Problem description >> Exactly as written, return every line of the data below.

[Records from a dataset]
==*==
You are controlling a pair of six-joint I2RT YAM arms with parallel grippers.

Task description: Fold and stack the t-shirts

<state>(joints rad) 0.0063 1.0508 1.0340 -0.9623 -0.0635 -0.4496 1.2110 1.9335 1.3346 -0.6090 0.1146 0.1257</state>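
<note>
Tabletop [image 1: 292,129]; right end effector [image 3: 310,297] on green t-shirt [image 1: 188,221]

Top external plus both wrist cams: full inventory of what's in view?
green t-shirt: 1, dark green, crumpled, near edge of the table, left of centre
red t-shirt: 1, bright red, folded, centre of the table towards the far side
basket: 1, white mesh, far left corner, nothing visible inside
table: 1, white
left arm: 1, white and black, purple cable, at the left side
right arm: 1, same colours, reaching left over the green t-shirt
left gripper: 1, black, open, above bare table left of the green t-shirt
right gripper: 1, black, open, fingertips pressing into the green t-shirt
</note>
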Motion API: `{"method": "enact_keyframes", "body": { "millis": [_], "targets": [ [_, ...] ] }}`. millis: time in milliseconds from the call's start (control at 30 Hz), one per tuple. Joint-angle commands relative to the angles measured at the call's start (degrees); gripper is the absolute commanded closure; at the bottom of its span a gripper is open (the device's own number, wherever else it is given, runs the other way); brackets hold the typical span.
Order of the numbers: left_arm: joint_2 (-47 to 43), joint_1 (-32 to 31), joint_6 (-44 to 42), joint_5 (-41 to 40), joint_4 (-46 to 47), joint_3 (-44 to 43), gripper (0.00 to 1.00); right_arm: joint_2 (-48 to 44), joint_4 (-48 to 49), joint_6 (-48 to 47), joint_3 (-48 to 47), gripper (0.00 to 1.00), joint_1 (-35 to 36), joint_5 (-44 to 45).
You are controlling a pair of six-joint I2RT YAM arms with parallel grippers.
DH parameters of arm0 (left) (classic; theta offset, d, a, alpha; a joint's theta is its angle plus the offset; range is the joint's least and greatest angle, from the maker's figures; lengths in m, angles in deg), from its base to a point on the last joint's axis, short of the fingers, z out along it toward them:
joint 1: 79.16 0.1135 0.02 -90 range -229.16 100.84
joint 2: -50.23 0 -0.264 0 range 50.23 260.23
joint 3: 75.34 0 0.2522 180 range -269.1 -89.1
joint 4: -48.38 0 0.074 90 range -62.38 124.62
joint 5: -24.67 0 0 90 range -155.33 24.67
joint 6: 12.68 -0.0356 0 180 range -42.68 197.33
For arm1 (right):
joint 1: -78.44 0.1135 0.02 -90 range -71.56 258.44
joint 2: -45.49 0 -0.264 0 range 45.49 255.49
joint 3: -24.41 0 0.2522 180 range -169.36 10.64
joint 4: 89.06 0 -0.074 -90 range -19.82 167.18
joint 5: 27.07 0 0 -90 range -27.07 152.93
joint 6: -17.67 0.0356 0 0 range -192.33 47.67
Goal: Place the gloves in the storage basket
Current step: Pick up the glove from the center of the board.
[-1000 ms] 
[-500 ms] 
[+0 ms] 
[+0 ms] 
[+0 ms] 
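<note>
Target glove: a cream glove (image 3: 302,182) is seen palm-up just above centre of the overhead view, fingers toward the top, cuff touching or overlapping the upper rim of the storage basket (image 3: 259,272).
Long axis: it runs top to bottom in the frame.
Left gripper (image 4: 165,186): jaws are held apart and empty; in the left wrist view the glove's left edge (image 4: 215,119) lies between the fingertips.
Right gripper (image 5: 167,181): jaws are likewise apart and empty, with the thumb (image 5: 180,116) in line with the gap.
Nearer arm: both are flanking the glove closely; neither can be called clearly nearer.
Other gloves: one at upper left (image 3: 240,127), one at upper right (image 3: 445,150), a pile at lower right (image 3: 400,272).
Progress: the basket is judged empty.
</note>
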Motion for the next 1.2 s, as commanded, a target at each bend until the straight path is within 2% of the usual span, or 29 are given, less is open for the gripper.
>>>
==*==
Solution below >>
You are controlling a pair of six-joint I2RT YAM arms with parallel grippers.

Task description: Fold and stack the t-shirts

<state>(joints rad) 0.0063 1.0508 1.0340 -0.9623 -0.0635 -0.4496 1.2110 1.9335 1.3346 -0.6090 0.1146 0.1257</state>
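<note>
Tabletop [image 1: 292,129]; right end effector [image 3: 310,297] on green t-shirt [image 1: 188,221]

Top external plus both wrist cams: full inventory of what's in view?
green t-shirt: 1, dark green, crumpled, near edge of the table, left of centre
red t-shirt: 1, bright red, folded, centre of the table towards the far side
basket: 1, white mesh, far left corner, nothing visible inside
table: 1, white
left arm: 1, white and black, purple cable, at the left side
right arm: 1, same colours, reaching left over the green t-shirt
left gripper: 1, black, open, above bare table left of the green t-shirt
right gripper: 1, black, open, fingertips pressing into the green t-shirt
</note>
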Motion API: `{"method": "enact_keyframes", "body": { "millis": [_], "targets": [ [_, ...] ] }}`. millis: time in milliseconds from the call's start (control at 30 Hz), one per tuple. Joint-angle commands relative to the angles measured at the call's start (degrees); gripper is the absolute commanded closure; at the bottom of its span a gripper is open (the device's own number, wherever else it is given, runs the other way); brackets hold the typical span.
Order of the numbers: left_arm: joint_2 (-47 to 43), joint_1 (-32 to 31), joint_6 (-44 to 42), joint_5 (-41 to 40), joint_4 (-46 to 47), joint_3 (-44 to 43), gripper (0.00 to 1.00); right_arm: joint_2 (-48 to 44), joint_4 (-48 to 49), joint_6 (-48 to 47), joint_3 (-48 to 47), gripper (0.00 to 1.00), joint_1 (-35 to 36), joint_5 (-44 to 45).
You are controlling a pair of six-joint I2RT YAM arms with parallel grippers.
DH parameters of arm0 (left) (classic; theta offset, d, a, alpha; a joint's theta is its angle plus the offset; range is the joint's least and greatest angle, from the maker's figures; lengths in m, angles in deg), from its base to a point on the last joint's axis, short of the fingers, z out along it toward them:
joint 1: 79.16 0.1135 0.02 -90 range -229.16 100.84
joint 2: -50.23 0 -0.264 0 range 50.23 260.23
joint 3: 75.34 0 0.2522 180 range -269.1 -89.1
joint 4: -48.38 0 0.074 90 range -62.38 124.62
joint 5: -24.67 0 0 90 range -155.33 24.67
joint 6: 12.68 -0.0356 0 180 range -42.68 197.33
For arm1 (right):
joint 1: -78.44 0.1135 0.02 -90 range -71.56 258.44
joint 2: -45.49 0 -0.264 0 range 45.49 255.49
joint 3: -24.41 0 0.2522 180 range -169.36 10.64
joint 4: 89.06 0 -0.074 -90 range -19.82 167.18
joint 5: 27.07 0 0 -90 range -27.07 152.93
joint 6: -17.67 0.0356 0 0 range -192.33 47.67
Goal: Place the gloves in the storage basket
Current step: Pick up the glove from the center of the board.
[-1000 ms] 
[-500 ms] 
[+0 ms] 
[+0 ms] 
[+0 ms] 
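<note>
Target glove: a cream glove (image 3: 302,182) is seen palm-up just above centre of the overhead view, fingers toward the top, cuff touching or overlapping the upper rim of the storage basket (image 3: 259,272).
Long axis: it runs top to bottom in the frame.
Left gripper (image 4: 165,186): jaws are held apart and empty; in the left wrist view the glove's left edge (image 4: 215,119) lies between the fingertips.
Right gripper (image 5: 167,181): jaws are likewise apart and empty, with the thumb (image 5: 180,116) in line with the gap.
Nearer arm: both are flanking the glove closely; neither can be called clearly nearer.
Other gloves: one at upper left (image 3: 240,127), one at upper right (image 3: 445,150), a pile at lower right (image 3: 400,272).
Progress: the basket is judged empty.
</note>
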Motion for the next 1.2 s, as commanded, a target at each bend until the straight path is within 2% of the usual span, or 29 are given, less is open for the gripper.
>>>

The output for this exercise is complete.